The new vanity plate for tech’s mega-vendors is a programming language. It could also become an effective lock-in strategy.

As Scott Rosenberg writes, “In war … the winners write the history books. In tech, the winning companies are writing the programming languages.” Hence today we have Hack (Facebook), Go (Google) and Objective-C/Swift (Apple), just as Microsoft had C#. 

Such languages aren’t simply a different way to write applications. They’re a way for the mega-vendors to keep developers corralled within the vendors’ walled gardens. Should we be concerned?

Open But Proprietary?

Maybe, maybe not. After all, while language lock-in can constrain a developer community for a time, eventually it breaks, as we’re seeing with C#:

Source: Indeed.com

The problem, however, is that the future is being written in increasingly proprietary programming languages. Not necessarily proprietary in the sense that you can’t access their innards—Hack and Go, for example, are both open source. But proprietary in the sense that the language derives from one company, with all its idiosyncrasies baked in.

This is very different from the past decades of the open Web, as Rosenberg suggests:

The Internet was built on open standards and code, but the era of social networks and the cloud is dominated by corporate giants. And they are beginning to put their unique stamps on the thought-stuff of digital technology — just as inevitably as William the Conqueror and his Normans imported tranches of early French into the nascent English tongue, in ways that still shape our legal and financial language.

Gentle, Loving Overlords

Which isn’t to say these languages are being imposed on the world by evil overlords. In the case of Go, which Redmonk analyst Donnie Berkholz styles the “emerging language of cloud infrastructure,” it’s taking off because of “its mastery of concurrent operations and the beauty of its construction,” as I’ve written.

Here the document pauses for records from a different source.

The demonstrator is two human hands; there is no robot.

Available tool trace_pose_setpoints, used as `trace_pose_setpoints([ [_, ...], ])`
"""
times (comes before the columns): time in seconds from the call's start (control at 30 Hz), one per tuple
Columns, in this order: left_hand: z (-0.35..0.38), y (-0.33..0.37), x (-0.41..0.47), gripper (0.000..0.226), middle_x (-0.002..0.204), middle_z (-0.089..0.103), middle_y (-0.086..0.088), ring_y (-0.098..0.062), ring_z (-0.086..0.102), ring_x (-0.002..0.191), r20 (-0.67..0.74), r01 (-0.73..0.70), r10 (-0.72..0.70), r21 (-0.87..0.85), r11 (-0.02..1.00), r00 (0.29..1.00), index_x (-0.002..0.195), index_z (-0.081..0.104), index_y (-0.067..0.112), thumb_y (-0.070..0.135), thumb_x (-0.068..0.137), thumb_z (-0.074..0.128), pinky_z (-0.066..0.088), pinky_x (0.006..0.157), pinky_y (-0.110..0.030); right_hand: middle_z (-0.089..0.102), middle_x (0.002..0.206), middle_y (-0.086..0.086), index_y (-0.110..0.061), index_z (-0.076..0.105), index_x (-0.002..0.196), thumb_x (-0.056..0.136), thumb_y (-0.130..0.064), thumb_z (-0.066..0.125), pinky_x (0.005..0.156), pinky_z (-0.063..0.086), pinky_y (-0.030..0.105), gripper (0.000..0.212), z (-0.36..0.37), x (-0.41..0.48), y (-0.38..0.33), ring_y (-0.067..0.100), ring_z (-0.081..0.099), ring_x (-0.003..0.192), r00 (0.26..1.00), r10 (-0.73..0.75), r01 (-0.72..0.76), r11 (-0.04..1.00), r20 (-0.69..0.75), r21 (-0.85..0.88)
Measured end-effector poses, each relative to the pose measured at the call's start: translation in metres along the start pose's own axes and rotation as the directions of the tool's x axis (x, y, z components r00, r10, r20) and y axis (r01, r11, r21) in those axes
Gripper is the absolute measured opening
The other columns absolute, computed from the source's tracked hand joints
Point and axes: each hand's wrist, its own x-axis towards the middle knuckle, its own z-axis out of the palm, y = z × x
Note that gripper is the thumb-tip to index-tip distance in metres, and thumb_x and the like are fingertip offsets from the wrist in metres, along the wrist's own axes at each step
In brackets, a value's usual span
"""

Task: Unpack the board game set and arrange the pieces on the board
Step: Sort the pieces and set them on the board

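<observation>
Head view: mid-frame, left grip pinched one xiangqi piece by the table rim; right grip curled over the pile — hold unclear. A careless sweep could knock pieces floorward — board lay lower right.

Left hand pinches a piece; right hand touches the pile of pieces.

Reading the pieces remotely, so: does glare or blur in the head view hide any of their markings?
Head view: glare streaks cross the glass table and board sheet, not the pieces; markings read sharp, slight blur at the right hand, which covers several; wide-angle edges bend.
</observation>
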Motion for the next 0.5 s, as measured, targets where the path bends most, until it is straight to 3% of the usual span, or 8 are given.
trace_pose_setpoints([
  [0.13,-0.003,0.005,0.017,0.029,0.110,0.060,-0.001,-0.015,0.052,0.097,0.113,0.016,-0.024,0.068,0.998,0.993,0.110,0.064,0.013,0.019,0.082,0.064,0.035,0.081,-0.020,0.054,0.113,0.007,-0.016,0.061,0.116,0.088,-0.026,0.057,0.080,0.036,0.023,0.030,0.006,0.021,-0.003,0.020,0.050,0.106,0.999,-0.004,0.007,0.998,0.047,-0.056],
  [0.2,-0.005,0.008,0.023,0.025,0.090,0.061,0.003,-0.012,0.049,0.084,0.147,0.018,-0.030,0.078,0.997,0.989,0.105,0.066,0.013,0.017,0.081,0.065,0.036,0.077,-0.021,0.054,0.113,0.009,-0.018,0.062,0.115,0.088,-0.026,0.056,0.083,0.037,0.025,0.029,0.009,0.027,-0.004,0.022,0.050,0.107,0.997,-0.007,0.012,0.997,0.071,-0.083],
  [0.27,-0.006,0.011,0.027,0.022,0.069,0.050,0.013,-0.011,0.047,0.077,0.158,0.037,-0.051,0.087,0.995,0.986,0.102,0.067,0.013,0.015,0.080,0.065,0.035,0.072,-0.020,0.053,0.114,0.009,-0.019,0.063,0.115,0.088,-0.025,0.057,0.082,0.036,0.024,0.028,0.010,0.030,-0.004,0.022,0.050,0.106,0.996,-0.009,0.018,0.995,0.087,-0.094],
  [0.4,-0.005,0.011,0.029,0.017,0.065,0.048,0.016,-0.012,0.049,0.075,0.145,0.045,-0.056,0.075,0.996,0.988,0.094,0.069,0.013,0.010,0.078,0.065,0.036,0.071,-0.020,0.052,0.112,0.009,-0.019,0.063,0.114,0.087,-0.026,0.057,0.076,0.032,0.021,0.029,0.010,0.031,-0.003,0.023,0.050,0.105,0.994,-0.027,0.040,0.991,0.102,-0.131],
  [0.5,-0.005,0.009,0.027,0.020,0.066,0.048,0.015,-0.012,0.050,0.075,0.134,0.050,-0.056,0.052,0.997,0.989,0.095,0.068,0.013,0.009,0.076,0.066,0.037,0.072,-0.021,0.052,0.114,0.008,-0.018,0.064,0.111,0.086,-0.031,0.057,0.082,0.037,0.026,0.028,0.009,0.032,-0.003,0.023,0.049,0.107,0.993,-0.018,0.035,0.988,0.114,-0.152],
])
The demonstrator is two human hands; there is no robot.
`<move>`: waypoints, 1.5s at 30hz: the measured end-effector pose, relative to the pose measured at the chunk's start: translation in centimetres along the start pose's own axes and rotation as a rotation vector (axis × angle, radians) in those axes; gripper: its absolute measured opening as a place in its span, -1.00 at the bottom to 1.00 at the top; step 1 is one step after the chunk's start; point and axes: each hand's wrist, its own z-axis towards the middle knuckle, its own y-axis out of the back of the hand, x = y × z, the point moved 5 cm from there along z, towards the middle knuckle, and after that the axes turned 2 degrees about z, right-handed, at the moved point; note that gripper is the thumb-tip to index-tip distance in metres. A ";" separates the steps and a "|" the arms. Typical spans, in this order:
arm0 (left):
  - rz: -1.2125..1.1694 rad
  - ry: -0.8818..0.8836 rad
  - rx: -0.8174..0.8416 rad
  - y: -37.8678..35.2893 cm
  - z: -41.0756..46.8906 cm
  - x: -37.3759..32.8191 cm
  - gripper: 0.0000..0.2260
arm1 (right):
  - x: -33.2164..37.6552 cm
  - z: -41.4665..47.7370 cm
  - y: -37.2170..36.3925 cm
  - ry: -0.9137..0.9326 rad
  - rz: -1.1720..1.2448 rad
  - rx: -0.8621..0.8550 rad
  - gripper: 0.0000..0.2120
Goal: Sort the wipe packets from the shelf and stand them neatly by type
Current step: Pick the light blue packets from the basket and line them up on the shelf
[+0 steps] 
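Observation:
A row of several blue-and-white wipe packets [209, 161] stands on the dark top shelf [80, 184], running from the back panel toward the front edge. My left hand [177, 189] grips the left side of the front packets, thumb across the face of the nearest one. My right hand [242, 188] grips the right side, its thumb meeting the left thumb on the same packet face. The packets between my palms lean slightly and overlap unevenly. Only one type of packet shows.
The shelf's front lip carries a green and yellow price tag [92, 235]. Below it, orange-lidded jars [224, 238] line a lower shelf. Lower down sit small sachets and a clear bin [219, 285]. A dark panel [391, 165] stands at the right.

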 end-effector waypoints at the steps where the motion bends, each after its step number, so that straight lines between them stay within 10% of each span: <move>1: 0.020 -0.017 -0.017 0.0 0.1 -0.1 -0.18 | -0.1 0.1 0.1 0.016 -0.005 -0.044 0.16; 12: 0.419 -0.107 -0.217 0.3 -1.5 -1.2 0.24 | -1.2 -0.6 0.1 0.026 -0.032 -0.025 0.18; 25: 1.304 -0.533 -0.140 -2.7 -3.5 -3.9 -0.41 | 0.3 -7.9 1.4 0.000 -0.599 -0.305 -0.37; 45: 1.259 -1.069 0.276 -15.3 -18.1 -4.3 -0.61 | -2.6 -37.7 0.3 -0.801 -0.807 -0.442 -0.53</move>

It’s a great programming language for modern-day development, in other words.

 But the problem, following Rosenberg, is that declaring allegiance to one language tends to block you from others. Developers simply don’t have time to master a number of competing development platforms:

For developers, then, choosing a language is like choosing citizenship in a country. You’re not only buying into syntax and semantics. You’re buying into economics and culture, the rules that shape how you earn your livelihood and the forces that channel your hopes and dreams.

This is very clearly seen in mobile development, as VisionMobile’s Developer Economics report illustrates: 

Open Sourcing A Way Out?

To their credit, Google and Facebook have open sourced their respective languages, making the likelihood of them becoming open standards more likely. Apple, however, has not, and almost certainly will not. 

Open isn’t really in Apple’s DNA.

Which is why it’s almost certainly true that Apple may be discussing open sourcing Swift, as Chris Lattner offers. But it’s equally true that if Apple really cared about Swift being open, this would have been top of its list of to-dos, not an afterthought. 

Maybe it won’t matter. Java-happy Android, after all, is increasingly the default for mobile developers. Yes, iOS still pays the biggest developer paychecks, but iOS, the Swift programming language and the entire Apple mobile ecosystem are closed, which should give developers pause before they opt to enlist in the Apple army.